In the trial, he was convicted and sent to Parchman Prison, but federal agents came to Mississippi and offered him a deal to redeem himself, which he did. I love a good redemption story. For a while, I thought I could tape-record interviews with him, and that would be my first book. At fifteen, my thoughts weren't that organized, and he didn't live long enough to start the project well enough, much less finish it.
I know people who will tell you that Mississippi was full of so many good Christians, and that's why we were the last place in the Western World to make whiskey legal again. I'm pretty sure they know that's a lie, but they like to tell it again. The truth is, people were making crazy amounts of money off the deal, including some guys with Italian names living in Louisiana. You know how that goes.
When Mississippi passed the Free Textbook Act, a sure sign of the new-found economic growth after FDR, publishers contacted my uncle because they needed a textbook depository. They didn't stand to make as much money as they did, in say, Texas, where you could kill a president from the window of a textbook depository, but a good businessman doesn't leave money on the table—even if it’s just Mississippi.

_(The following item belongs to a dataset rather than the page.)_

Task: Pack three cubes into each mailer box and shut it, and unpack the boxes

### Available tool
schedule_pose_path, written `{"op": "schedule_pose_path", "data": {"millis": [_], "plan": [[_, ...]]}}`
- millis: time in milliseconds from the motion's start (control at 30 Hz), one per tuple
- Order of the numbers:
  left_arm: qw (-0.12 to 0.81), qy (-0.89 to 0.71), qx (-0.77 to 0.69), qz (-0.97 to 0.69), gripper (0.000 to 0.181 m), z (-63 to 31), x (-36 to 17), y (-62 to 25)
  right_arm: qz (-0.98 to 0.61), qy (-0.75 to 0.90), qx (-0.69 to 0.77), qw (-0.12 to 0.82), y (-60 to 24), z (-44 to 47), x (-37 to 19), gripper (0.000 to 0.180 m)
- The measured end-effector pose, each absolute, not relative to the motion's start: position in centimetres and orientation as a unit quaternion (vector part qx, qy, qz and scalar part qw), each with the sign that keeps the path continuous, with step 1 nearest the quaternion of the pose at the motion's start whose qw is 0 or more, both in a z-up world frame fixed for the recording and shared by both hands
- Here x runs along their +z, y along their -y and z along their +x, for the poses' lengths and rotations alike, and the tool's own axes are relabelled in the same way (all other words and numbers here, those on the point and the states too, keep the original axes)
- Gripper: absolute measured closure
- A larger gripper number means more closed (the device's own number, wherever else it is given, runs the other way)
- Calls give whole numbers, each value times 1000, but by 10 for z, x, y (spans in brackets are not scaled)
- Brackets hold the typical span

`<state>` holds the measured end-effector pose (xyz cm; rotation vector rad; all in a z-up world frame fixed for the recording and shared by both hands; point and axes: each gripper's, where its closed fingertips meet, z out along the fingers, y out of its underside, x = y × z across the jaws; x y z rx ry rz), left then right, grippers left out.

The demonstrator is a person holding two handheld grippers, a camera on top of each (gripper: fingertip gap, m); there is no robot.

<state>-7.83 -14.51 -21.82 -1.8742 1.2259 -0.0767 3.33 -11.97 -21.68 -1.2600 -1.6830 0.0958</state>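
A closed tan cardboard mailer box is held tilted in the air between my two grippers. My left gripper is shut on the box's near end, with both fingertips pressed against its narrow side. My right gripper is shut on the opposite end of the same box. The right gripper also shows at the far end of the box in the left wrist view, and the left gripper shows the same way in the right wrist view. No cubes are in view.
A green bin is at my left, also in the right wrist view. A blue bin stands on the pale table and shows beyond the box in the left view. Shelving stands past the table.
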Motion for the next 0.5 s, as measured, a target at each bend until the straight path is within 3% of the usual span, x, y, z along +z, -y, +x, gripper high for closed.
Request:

My grandfather and my uncle were making more money than any other school supply outfit in the country, and they were doing it in the poorest state in the country. There's no real secret to this. Mississippi was too poor to have much competition, so things worked for them.
My uncle Boyd bought the building next to his and expanded it considerably to become the Textbook Depository. A few years ago, my sister called to say that somebody bought the old School Book Supply company with plans to turn it into a distillery.
"A still, huh?" I said.
There are generations of Campbells, now in the ground, who would have gotten a real smile out of this news. Except for my grandfather, we were acknowledged drinkers. My grandfather was honestly too devoted to football and Methodism to drink much, and probably in that order. The rest of us were more sensible about things.
Cathead Distillery was the first legal distillery in Mississippi. I've had legal booze made in Mississippi, and I've had illegal booze made in Mississippi. I have to say, Cathead does it better, and nobody had to pay off the mob, and nobody got murdered. I'd say that's progress.
Feist-Dog has tricked me into writing a story. I was just gonna eat my eggs and finish this here banana.
Good morning, Mississippi! It's now thirty-seven degrees outside. Cover your head if you go out. Feist-dog says get up and go to work; you got two days till Christmas.